Damn Chris Berel, that is some real self-hating Jew psychosis you've got going on there.
Phil Weiss wrote:
"Three years ago Goldberg wrote a largely-negative piece for Salon about Walt and Mearsheimer's LRB paper, saying they had stupidly picked up antisemitic ideas in blaming Jews for the Iraq war–a 'horribly sensitive' issue."
I understand that Goldberg is more open about some of this stuff than many others, and good for her. But you still have to shake you head over the blindness that some folks like her still carry around.
E.g., shaking her head at Walt and Mearsheimer because they were so foolish as to raise the "horribly sensitive" issue of whether some devotion to Israel had anything to do with the Iraq War.
Geez, you feel like saying, to an American journalist for the past forty years or so it seems the iron rule has been that the more "sensitive" an issue is that jars the sensibilities of traditional Americans the more it should just simply be swarmed! Remember that one artist's piece of work showing the crucifix submerged in a jar of urine and the barrels of ink gleefully expended talking about that?

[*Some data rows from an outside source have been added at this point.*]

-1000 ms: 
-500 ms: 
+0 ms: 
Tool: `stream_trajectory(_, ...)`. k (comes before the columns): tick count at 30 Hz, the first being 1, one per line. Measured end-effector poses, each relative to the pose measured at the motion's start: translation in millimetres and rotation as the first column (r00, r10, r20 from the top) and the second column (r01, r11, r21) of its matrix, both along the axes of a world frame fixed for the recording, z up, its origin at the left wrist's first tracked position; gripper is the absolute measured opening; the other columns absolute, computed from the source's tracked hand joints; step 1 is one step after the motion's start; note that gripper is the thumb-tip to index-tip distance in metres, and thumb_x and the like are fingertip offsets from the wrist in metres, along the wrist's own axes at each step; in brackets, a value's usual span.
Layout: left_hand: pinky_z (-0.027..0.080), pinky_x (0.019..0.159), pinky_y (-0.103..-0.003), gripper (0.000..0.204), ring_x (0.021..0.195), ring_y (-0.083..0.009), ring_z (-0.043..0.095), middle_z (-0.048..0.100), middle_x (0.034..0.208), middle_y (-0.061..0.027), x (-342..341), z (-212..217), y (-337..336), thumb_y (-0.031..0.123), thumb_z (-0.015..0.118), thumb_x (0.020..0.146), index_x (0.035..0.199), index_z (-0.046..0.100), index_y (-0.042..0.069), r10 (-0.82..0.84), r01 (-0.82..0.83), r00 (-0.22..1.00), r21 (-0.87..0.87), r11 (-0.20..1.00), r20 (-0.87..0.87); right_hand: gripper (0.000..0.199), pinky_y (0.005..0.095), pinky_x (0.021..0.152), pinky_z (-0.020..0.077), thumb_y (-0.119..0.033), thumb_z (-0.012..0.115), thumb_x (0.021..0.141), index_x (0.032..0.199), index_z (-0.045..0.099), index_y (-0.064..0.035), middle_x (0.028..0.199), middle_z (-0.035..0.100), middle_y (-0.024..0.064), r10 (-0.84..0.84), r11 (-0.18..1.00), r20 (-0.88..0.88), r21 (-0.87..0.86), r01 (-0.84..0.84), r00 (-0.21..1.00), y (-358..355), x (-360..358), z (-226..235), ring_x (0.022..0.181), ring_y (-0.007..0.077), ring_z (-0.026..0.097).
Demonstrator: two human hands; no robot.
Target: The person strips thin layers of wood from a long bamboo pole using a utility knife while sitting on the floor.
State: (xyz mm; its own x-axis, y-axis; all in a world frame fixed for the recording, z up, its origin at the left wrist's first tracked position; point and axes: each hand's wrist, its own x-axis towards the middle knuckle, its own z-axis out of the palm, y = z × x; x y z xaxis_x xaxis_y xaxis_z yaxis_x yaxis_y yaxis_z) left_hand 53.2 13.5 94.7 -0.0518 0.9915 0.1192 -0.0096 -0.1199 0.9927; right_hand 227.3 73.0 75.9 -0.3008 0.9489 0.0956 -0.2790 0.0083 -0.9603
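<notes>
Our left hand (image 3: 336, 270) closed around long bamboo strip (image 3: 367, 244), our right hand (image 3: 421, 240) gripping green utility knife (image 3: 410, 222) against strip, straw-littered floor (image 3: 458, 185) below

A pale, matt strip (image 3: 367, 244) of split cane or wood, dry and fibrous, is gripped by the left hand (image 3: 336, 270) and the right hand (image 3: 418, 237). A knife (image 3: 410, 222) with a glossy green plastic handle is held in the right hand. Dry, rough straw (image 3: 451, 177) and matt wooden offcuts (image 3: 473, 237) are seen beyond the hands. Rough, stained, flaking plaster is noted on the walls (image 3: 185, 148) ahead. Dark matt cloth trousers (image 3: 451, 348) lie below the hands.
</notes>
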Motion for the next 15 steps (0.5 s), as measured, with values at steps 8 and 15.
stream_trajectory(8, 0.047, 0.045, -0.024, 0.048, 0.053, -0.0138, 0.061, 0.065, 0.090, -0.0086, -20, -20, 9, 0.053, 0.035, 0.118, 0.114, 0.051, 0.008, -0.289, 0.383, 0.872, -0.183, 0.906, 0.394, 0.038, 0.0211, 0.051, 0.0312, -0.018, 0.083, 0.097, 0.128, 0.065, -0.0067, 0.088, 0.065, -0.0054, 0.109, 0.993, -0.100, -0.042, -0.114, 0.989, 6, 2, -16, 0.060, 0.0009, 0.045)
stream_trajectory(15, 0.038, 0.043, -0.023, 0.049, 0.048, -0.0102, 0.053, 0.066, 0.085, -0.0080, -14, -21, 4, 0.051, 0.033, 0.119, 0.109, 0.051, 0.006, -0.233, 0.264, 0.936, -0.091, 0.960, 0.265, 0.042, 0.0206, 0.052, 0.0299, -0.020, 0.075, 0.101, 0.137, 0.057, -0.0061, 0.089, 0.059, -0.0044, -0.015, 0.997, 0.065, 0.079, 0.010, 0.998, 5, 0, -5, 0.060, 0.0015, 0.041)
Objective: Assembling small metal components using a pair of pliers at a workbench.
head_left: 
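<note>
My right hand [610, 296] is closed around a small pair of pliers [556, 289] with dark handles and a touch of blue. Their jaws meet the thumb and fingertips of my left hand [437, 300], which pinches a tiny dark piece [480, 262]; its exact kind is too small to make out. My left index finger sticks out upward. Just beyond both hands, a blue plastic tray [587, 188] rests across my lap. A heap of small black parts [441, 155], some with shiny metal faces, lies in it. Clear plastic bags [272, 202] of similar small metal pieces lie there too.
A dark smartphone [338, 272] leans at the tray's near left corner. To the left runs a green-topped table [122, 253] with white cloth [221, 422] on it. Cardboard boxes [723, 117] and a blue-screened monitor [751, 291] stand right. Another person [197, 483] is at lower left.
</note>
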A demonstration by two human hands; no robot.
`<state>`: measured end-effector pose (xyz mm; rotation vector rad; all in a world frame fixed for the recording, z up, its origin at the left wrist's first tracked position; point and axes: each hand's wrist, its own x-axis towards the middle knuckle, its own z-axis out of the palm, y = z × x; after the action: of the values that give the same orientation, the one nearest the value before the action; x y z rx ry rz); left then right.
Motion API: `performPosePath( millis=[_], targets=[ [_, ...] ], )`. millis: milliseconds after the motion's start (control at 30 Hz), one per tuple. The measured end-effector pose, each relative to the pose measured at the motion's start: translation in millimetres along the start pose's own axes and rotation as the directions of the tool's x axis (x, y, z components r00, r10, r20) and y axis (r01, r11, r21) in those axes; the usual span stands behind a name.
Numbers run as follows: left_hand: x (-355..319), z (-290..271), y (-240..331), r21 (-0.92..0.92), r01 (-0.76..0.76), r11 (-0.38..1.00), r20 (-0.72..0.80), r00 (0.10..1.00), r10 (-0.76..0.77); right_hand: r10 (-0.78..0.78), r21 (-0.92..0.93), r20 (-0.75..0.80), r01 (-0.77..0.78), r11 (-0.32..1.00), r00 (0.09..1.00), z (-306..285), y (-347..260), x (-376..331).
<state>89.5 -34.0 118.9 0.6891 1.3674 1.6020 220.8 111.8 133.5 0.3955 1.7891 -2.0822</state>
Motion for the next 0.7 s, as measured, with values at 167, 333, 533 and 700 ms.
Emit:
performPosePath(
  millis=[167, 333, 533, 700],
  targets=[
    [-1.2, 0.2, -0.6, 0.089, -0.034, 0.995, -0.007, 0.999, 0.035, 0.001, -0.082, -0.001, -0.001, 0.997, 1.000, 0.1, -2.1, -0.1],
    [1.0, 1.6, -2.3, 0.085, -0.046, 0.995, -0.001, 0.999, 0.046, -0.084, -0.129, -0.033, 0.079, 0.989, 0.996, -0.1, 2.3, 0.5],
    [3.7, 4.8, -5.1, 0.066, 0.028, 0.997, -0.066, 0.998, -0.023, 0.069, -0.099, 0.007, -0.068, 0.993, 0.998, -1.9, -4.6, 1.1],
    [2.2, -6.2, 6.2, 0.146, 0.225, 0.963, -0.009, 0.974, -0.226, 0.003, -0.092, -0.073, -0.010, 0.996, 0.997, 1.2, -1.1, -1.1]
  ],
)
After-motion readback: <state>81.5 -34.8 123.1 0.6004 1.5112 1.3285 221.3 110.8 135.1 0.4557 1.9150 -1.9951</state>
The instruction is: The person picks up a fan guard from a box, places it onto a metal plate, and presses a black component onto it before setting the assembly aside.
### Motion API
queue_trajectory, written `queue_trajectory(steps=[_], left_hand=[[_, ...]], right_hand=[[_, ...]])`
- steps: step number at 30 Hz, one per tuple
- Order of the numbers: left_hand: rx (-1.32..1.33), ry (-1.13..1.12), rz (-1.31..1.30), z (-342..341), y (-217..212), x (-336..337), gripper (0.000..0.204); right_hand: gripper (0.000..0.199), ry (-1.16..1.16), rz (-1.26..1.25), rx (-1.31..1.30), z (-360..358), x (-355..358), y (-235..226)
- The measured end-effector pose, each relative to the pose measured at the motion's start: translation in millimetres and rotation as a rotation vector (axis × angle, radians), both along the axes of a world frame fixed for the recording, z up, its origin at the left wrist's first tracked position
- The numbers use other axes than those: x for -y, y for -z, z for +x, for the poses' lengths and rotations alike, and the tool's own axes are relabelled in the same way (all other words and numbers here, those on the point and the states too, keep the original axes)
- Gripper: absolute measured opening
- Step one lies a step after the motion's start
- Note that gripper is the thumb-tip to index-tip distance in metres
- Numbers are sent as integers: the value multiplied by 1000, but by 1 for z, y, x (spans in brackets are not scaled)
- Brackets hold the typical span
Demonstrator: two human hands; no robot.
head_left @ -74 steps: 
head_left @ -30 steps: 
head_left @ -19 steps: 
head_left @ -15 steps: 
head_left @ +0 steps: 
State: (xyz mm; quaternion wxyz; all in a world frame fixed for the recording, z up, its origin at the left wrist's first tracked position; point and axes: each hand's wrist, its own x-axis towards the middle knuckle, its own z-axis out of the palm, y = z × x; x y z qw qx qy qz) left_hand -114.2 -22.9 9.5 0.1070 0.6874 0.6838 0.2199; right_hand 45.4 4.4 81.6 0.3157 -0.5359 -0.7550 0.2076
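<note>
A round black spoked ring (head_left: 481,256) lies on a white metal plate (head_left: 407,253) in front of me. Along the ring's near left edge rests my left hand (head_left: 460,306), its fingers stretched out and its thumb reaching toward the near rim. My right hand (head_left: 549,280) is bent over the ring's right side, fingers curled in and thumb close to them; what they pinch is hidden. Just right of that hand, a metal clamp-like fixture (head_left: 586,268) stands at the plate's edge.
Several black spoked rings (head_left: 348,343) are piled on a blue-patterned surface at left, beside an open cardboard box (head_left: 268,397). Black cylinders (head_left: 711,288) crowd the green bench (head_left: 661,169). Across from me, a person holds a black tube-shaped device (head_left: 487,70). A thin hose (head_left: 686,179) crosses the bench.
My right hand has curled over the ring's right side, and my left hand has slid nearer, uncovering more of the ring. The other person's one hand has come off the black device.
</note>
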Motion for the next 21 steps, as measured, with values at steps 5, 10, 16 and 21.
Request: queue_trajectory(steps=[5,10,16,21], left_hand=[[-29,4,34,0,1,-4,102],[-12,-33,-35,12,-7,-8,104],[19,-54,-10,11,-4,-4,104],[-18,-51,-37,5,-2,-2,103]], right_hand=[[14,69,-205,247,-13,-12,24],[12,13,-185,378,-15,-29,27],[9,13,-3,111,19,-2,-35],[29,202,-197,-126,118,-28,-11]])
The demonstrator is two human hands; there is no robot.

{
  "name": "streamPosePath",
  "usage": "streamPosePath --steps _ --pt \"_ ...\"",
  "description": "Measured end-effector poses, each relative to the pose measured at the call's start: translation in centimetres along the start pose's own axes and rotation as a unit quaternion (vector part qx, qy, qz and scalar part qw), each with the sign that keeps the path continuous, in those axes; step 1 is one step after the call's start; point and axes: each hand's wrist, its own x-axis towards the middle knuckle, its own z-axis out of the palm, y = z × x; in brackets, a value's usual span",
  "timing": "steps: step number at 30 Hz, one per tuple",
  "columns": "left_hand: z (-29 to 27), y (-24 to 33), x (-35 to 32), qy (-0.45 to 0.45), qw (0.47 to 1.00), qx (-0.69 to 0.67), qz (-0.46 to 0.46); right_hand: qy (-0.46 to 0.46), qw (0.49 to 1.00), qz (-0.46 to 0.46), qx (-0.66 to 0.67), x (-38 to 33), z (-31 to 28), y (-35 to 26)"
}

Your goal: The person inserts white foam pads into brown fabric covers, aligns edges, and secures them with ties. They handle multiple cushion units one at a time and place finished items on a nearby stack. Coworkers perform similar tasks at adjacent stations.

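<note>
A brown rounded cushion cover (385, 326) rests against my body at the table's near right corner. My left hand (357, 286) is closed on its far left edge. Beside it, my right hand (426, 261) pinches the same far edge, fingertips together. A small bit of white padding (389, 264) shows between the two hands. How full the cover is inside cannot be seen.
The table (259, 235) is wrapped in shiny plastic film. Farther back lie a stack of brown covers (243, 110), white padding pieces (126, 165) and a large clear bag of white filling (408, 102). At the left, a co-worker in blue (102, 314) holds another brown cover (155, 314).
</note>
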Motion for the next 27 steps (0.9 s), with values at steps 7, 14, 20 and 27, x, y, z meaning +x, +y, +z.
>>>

Swarm the hell out of it! Celebrate it! Talk about the backwardness and boorishness of the Christian boobs who are offended by same until you are blue in the face! Publicize the *hell* out it! Ride that story until your editors just simply refuse to print anything more about it out of exhaustion!
But then, even despite the U.S. being involved a freaking war with its young people getting maimed and killed every day in same and our treasure being poured out into the sand, no no, the issue of whether and to what extent we got so involved for the sake of Israel is just so "horribly sensitive" that it's just beyond the pale to write about, apparently.
Does Goldberg really not see the double standard there?
Sheesh. I visit this blog everyday to read Adam and Phil (although I have disagreements with Phil sometimes), but I am totally skeezed out between the disingenuous and blatant anti-Arab haters and anti-semitic, anti-black, "liberalism is a Jewish conspiracy" kooks who comment here. Because of shit like this my ex had to eventually ban comments from his blog. I hope it doesn't get to that point here.
I hope he didn't have to ban your comments, your "ex", that is.
"If you hold my views, you will get no support from the Jewish community."
there is no other community. not in any public sense. we have been completely taken over.